- REQUIREMENT -
In the listing below, find the line that contains "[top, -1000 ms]" and the line that contains "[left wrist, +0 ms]". Quote both and every line between them, exactly, and nothing more.

★ ★ ★ ★

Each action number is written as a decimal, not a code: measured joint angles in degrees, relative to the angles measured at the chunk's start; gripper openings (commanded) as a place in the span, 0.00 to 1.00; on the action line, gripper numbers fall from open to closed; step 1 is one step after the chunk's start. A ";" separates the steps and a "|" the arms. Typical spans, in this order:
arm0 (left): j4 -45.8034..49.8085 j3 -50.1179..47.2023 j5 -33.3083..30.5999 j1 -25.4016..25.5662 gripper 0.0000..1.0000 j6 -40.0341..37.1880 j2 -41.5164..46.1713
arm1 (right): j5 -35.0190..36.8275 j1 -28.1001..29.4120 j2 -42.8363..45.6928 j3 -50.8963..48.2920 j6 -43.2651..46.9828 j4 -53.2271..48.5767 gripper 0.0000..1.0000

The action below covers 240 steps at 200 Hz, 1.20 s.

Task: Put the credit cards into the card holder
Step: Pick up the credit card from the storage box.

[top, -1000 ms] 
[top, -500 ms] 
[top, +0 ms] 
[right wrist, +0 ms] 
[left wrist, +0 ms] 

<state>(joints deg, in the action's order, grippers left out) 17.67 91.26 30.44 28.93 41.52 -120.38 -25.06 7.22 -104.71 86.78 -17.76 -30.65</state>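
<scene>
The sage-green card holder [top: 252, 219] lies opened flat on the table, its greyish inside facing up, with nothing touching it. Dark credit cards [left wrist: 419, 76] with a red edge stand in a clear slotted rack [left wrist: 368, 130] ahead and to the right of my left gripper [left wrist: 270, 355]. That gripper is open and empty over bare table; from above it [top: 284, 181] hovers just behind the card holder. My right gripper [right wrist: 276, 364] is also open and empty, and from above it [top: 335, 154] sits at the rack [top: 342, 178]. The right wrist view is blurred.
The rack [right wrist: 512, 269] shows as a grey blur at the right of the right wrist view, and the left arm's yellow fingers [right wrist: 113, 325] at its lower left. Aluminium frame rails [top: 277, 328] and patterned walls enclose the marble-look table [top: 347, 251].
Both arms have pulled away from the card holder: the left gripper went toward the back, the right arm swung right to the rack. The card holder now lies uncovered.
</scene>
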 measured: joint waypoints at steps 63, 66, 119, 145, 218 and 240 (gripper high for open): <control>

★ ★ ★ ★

- RESPONSE BOX -
[top, -1000 ms] 
[top, -500 ms] 
[top, +0 ms] 
[right wrist, +0 ms] 
[left wrist, +0 ms] 

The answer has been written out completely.